Mastodon has long had a culture where the developers behind it think they know what's best for you, so they intentionally keep features away from you, for example, and don't let you choose for yourself whether you want to use those features.

It would be like your cell phone manufacturer deciding that Bluetooth is bad and so they publicly declared that you can't have Bluetooth because it's bad for you.

I would rather put users at the center in both contexts. I would rather the power go to users instead of instance administrators, and I would rather users choose what features they want to use and not leave that to the Mastodon developers.

I hope this makes sense.

Two different levels of problem but really it's the same philosophical choice being made.

@mho

@volkris Thank you for your elaborative reply. I understand now better, what you meant.

You describe Mastodon as a network of different servers. The servers can be different from each other concerning rules of conduct etc. So each server acts as its own centralised system.

Can Mastodon server admins also activate or deactivate certain features of the software? That's what I understood from your comment, but I'm not sure if I got that right.

@mho

@timokl

Yes, it's like how different cell phone makers can add different features to their own phones for their customers.
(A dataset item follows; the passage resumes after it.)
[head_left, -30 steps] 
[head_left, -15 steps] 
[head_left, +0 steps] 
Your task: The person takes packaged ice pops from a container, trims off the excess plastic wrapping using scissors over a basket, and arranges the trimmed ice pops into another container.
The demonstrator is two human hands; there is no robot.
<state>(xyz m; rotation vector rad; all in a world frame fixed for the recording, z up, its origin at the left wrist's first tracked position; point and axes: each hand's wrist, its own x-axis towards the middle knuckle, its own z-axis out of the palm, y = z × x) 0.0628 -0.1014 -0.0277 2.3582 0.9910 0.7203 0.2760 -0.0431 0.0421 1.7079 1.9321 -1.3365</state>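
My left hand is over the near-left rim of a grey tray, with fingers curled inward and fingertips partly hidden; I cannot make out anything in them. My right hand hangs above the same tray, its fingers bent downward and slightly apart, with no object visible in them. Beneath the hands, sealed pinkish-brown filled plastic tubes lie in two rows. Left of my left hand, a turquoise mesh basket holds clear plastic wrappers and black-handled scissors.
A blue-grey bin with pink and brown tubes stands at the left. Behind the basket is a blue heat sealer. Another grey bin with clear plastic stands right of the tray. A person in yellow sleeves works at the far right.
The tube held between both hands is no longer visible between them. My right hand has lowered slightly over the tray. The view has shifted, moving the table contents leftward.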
Each instance administrator can, if he wants to, modify the version of Mastodon that he uses.

For example, the instance I'm on, qoto, has a bunch of modifications like a much increased character limit for posts and the quote post feature.

The developers of the software kept those features out, but an individual server operator can modify the official software as they wish.

But my focus is on how users are still at the mercy of the choices that different server operators make.